I have found that going from one version of BDD/MS Deployment is a pain. If you are starting out with MS Deployment then you are ahead of the game by quite a bit. Moving over from BDD to the beta for Deployment was quite a bit of a hassle for me -- it took a couple days to get my deployments "stable" again. Upgrading from MSD beta to MSD beta took about an afternoon (and most of that had to do with a custom script).

One of my biggest issues that I faced when I was upgrading the first time from BDD to MSD was that I wanted to go from hosting the deployment point on my local machine to hosting it on a server. I was just playing when I first started with BDD and thus I hosted the files off my local machine. When I upgraded I figured it was about time to put them somewhere where more people could get to it to help me test.

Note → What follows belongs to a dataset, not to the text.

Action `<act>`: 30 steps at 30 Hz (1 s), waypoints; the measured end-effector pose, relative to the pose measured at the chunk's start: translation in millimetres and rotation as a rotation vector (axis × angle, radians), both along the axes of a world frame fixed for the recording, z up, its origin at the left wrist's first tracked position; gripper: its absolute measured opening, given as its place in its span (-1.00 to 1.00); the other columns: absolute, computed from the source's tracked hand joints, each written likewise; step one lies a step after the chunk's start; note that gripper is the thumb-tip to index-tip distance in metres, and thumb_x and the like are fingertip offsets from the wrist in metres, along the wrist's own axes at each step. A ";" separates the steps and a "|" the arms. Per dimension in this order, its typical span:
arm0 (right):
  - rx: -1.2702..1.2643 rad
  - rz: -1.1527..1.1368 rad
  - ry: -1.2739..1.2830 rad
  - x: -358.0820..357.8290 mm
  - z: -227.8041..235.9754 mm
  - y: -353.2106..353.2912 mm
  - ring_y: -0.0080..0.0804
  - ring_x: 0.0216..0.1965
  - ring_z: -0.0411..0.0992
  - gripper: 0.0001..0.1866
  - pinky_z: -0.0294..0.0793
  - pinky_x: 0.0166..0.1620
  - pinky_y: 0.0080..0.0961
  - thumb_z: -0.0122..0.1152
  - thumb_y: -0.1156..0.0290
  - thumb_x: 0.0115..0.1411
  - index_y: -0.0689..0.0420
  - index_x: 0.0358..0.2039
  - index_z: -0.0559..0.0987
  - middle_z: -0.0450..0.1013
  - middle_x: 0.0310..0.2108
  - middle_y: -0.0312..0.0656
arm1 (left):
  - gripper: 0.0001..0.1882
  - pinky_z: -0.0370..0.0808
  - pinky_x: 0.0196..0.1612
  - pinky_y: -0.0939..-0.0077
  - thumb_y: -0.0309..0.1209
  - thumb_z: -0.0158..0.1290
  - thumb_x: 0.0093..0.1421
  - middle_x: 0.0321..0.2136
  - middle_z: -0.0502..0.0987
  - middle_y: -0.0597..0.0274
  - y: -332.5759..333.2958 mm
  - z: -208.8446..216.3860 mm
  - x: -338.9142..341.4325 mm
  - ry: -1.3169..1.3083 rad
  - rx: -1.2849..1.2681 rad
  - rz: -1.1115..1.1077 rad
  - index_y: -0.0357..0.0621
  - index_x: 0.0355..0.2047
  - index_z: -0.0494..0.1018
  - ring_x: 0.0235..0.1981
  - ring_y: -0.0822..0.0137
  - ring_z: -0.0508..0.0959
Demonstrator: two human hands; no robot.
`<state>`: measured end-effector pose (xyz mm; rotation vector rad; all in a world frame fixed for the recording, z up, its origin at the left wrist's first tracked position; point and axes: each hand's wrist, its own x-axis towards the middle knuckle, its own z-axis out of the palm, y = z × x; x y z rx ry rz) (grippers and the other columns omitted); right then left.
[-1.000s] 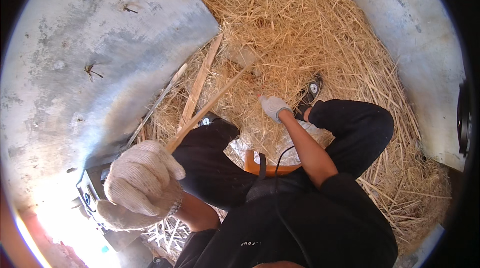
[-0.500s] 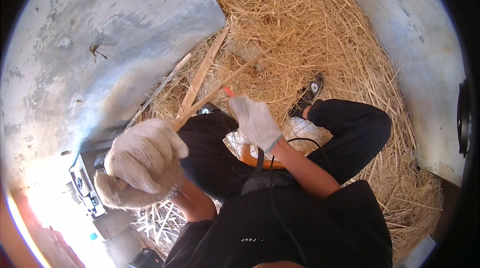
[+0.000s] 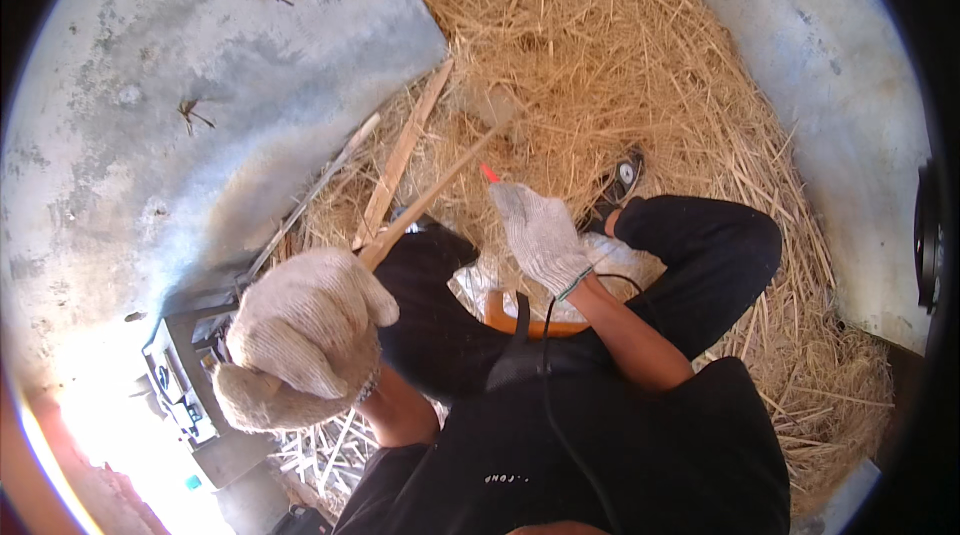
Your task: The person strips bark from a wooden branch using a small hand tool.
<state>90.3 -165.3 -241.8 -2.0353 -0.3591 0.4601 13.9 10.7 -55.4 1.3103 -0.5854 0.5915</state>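
Observation:
My left hand (image 3: pixel 305 340), in a thick off-white knit glove, is closed round the near end of a long, thin wooden strip (image 3: pixel 435 193). The strip slants away to the far right, its tip over the straw-like shavings (image 3: pixel 590 65). My right hand (image 3: pixel 540 235), in a similar glove, is closed on a slim tool whose red end (image 3: pixel 489 173) pokes out past the fingers. The rest of that tool is hidden or too fine to make out. A small gap lies between the red end and the strip.
A flat wooden slat (image 3: pixel 405 155) and a paler stick (image 3: pixel 315 190) lie by the left wall (image 3: pixel 230 65). An orange frame (image 3: pixel 540 328) shows between my legs. A black cord (image 3: pixel 548 345) runs down my front. Grey box-like equipment (image 3: pixel 185 375) stands at the left.
My right hand and the red-ended tool have moved right and slightly up, away from the strip. My left hand has shifted a little right and down with the strip.

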 end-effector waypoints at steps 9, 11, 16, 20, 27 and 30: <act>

Something that I was not aware of -- either because I failed to read it, or it wasn't ever stated -- is that you need to have a "local" deployment point for BDD/MSD and a "network" deployment point, and those should not be the same points. I started seeing some very weird things when I was trying to have my "local" and "network" deployment points at the same point. I was mapping a drive and also "publishing" to the same point. From what I can gather that does not work. I would see things disappear for no reason.

I don't really recall what all my problems were that I was seeing but I cured most all of them when I remade a local deployment point (or file store if you will) and then published to my network deployment point.

Another issue that I had when I upgraded is that I tried to reuse the same exact folder structure and just have MSD rebuild over the top of that. MSD did not really like that and I started to get several of the same files in different places and I had to figure out what files were actually driving the process. That was a big pain.

The last time that I upgraded MSD I backed up both my local and network deployment point and then uninstalled MSD and installed the new version. I then had the new version of MSD create the new local and network deployment points. This worked out a lot better for me. I had to copy my Vista install wim and applications over again, but compared to tracking down what file is messing me up where that saved me a lot of time.